Debate Stinks

We all know the experience of walking into a lift after someone has…..ahem…

Watch two politicians on our various news programs from opposite ends of the political spectrum, and you get quite the same nauseating experience.  A whole lot of hot air and nothing is settled, nothing is gained.

And it’s not just in politics, you see the same thing in Christian circles.  Theology is a smoking hot topic, and if you raise a question on dearly-held beliefs, look out – the gospel police will be out to get you.

Jesus dealt with the gospel police constantly – of course, we know them as the Pharisees and Sadducees.  Today’s gospel police claim that since we know what Jesus said, we can rest on those words and have surety what they mean and how they apply.

Isn’t it funny how people can make claims of a text written in a very different context, in a very different language?  Jesus demonstrated that even the most pious, even those whose biblical knowledge was supreme, could be so very far from God.

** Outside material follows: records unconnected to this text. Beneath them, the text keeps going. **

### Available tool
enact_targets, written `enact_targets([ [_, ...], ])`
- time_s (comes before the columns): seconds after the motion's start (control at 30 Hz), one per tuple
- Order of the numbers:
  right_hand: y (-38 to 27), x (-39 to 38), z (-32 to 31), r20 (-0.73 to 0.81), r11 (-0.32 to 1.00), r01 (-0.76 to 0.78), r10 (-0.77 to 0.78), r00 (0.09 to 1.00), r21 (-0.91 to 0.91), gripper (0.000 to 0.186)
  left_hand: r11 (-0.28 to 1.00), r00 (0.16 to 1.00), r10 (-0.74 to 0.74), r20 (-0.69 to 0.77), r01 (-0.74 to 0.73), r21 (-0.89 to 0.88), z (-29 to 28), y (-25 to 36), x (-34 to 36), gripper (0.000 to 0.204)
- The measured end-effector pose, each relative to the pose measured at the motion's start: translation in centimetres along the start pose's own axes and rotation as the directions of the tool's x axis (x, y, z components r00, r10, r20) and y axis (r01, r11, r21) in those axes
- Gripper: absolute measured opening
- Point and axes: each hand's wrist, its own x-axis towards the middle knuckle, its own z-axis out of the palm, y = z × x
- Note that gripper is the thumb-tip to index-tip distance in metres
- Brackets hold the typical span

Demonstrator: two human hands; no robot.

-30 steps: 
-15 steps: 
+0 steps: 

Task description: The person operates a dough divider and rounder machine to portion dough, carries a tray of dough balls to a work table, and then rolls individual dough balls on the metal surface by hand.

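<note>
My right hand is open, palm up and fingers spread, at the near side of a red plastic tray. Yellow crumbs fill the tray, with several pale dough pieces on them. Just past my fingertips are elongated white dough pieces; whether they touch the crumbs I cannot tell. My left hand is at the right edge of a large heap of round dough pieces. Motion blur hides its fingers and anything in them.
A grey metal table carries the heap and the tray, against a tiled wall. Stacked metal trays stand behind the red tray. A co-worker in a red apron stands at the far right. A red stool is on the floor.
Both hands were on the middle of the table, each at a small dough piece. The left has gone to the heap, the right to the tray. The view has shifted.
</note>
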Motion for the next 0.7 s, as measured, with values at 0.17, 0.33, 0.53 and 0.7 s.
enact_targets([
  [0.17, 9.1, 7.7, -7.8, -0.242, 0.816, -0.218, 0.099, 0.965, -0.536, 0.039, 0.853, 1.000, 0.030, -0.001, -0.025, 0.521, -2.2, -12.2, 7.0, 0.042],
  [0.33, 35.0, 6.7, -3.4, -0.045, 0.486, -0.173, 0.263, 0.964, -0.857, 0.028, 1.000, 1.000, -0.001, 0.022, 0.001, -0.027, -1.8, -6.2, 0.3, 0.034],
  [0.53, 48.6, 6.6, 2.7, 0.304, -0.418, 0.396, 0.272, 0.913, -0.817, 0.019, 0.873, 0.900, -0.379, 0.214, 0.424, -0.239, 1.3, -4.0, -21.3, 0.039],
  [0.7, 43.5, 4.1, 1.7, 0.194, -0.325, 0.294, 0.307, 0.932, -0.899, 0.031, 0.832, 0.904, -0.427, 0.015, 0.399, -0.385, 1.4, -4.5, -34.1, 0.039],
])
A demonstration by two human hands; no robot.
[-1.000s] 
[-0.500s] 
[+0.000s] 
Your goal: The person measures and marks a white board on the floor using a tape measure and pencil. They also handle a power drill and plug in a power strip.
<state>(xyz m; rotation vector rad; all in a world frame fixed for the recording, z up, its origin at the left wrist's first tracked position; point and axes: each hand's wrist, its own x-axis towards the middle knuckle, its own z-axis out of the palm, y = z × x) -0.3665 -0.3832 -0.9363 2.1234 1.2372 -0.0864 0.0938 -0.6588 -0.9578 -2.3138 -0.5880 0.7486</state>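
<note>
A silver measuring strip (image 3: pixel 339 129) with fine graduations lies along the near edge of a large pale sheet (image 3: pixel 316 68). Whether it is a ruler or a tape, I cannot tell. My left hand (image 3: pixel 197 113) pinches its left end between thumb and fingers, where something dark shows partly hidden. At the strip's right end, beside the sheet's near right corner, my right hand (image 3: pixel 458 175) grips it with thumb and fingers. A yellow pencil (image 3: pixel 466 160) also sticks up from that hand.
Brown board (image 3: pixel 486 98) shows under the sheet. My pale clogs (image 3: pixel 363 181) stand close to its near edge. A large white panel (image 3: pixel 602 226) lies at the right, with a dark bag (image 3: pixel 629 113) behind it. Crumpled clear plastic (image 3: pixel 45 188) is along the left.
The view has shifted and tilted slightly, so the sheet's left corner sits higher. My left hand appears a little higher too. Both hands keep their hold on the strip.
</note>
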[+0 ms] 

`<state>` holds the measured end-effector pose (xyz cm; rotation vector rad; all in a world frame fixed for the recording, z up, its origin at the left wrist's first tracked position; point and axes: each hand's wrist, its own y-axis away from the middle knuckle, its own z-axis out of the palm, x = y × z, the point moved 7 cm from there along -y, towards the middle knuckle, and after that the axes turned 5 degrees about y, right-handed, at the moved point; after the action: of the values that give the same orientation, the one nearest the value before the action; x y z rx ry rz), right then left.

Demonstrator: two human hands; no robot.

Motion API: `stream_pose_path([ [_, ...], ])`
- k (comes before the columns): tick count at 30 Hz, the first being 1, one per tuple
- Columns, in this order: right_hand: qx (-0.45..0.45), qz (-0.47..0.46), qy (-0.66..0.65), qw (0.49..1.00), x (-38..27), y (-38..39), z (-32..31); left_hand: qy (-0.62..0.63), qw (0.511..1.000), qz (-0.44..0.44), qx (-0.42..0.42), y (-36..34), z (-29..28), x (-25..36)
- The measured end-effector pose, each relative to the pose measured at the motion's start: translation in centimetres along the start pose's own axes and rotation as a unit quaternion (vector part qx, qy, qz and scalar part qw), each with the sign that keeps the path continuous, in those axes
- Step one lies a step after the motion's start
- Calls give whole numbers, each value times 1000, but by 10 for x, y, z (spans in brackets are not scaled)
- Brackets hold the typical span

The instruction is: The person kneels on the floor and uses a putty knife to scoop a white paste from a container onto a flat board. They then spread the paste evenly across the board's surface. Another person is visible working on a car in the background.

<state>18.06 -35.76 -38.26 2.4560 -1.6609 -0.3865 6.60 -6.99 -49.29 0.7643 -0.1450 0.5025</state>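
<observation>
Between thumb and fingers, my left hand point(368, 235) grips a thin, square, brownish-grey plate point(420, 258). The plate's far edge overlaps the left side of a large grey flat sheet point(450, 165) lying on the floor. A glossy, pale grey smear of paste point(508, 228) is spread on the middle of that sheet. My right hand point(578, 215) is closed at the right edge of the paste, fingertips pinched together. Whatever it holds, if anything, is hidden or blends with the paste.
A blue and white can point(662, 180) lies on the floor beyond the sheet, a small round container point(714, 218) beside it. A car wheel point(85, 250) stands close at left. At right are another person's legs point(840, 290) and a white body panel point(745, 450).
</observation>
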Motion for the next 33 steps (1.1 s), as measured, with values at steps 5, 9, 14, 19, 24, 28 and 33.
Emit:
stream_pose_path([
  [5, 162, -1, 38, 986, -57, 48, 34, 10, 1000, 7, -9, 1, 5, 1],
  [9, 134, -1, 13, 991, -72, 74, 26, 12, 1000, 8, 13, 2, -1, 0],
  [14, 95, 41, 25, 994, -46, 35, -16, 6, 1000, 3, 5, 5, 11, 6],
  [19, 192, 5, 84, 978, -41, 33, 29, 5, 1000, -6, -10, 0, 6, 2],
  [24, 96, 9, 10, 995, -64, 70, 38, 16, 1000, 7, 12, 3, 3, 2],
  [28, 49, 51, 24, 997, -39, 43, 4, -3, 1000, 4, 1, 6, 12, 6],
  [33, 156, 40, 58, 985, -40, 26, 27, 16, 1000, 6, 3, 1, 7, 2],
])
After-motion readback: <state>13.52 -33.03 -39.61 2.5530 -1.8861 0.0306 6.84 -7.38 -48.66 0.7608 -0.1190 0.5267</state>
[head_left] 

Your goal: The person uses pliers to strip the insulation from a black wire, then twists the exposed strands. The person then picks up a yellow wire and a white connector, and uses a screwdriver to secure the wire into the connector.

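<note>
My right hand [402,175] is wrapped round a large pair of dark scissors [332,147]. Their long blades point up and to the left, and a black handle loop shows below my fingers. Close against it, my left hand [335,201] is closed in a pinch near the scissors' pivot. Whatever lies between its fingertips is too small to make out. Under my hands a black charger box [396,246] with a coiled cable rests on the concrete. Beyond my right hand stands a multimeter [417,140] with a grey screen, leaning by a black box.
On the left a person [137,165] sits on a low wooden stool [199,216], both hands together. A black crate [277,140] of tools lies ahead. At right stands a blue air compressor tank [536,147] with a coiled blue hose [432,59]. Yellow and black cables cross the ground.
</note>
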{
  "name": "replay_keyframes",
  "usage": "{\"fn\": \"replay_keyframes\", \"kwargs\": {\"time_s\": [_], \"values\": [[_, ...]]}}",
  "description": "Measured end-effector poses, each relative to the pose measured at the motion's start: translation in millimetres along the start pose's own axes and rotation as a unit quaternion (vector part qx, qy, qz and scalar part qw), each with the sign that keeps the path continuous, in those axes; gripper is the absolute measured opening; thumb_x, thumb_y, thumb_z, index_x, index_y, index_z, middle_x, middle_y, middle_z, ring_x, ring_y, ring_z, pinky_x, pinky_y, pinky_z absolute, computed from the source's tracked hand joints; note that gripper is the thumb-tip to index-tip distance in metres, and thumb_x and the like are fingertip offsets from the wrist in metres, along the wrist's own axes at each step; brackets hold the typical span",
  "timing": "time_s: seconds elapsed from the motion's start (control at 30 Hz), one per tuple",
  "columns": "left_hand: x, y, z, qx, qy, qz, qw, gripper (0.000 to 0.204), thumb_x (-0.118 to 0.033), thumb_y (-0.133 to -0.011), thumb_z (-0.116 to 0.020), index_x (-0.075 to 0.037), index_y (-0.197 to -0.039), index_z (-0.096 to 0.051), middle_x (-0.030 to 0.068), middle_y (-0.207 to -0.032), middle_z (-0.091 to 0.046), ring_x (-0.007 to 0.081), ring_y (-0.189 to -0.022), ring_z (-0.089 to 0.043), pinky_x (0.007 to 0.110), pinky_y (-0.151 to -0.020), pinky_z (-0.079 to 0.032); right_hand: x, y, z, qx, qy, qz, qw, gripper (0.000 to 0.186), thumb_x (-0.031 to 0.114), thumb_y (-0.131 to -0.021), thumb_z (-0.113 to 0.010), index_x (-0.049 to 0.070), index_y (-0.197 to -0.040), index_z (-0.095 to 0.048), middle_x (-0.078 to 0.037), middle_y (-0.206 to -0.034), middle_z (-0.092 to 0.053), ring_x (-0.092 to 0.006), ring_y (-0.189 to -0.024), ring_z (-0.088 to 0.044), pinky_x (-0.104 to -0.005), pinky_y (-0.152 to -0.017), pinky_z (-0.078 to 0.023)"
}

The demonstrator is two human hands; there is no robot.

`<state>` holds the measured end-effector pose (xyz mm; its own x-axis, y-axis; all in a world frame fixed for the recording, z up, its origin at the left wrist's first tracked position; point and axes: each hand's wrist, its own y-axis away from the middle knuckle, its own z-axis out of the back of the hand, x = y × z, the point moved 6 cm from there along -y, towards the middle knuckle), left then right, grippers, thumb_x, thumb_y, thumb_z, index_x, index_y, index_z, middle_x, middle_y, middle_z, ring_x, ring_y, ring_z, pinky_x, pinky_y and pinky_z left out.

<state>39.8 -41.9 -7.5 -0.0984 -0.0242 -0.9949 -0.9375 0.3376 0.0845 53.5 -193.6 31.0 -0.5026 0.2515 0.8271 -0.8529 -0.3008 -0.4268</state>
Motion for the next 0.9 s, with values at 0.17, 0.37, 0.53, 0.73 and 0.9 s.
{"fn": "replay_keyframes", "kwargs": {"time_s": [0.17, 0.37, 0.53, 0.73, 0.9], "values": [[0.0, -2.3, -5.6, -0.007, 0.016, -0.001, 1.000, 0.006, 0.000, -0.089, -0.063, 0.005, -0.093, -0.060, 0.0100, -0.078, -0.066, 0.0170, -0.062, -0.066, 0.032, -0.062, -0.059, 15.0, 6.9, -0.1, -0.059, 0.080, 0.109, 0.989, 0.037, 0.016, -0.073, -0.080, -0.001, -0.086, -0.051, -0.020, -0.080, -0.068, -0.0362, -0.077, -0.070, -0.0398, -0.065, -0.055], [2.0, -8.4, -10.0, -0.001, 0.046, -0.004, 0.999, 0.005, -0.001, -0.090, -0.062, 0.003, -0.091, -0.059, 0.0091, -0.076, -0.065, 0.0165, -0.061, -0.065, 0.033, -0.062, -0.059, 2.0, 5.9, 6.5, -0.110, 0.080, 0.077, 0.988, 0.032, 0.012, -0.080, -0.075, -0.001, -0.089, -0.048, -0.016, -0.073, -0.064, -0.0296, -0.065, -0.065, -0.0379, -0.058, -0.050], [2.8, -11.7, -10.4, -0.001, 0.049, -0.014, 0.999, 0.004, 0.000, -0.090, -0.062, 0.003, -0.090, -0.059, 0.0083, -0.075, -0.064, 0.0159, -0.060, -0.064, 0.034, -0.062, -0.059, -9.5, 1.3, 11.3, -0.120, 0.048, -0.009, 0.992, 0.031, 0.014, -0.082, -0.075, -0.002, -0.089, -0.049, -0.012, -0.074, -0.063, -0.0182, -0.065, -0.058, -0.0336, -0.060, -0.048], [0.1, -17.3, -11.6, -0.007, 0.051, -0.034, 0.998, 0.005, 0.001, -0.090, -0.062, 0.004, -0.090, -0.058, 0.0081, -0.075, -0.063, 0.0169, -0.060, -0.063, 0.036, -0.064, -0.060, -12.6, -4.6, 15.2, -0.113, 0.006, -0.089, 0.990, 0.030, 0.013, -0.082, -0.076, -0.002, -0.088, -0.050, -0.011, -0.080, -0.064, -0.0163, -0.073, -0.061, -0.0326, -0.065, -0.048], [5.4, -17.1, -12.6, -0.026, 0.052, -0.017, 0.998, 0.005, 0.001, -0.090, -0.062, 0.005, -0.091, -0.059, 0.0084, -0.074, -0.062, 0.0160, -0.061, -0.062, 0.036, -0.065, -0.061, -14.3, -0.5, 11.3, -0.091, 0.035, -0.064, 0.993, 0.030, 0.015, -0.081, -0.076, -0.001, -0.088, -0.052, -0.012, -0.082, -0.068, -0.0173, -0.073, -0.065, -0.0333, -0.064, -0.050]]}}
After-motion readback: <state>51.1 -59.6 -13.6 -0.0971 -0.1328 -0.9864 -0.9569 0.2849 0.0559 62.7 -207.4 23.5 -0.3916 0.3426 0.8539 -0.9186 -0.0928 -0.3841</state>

I pray the gospel police of today would look again at the example of Jesus, but with new eyes.  These eyes would see his compassionate reach to all of Israel.  They would begin to understand the Kingdom of God afresh.  They would baulk at injustice.  They would reach out their hands in healing and their voices in faith.  Rather than subscribe to an old story of a God who makes incessant demands, they would consider a merciful Father who loves both the rebellious and obstinate child.

Debate is the path of the self-righteous.  The penitent sinner can never enter into debate, for they already consider themselves defeated, beating their chest in shame.

Have mercy on us, O God, for our sin stinks.


The Unfathomable Mysteries of God

For quite some time I have been caught up in the process of trying to get to the truth.  Psychologists recognize that our minds crave certainty; we tend to require a ground on which to stand.  And it is on this path that I have explored, searching the myriad of opinions so that I may arrive at something solid.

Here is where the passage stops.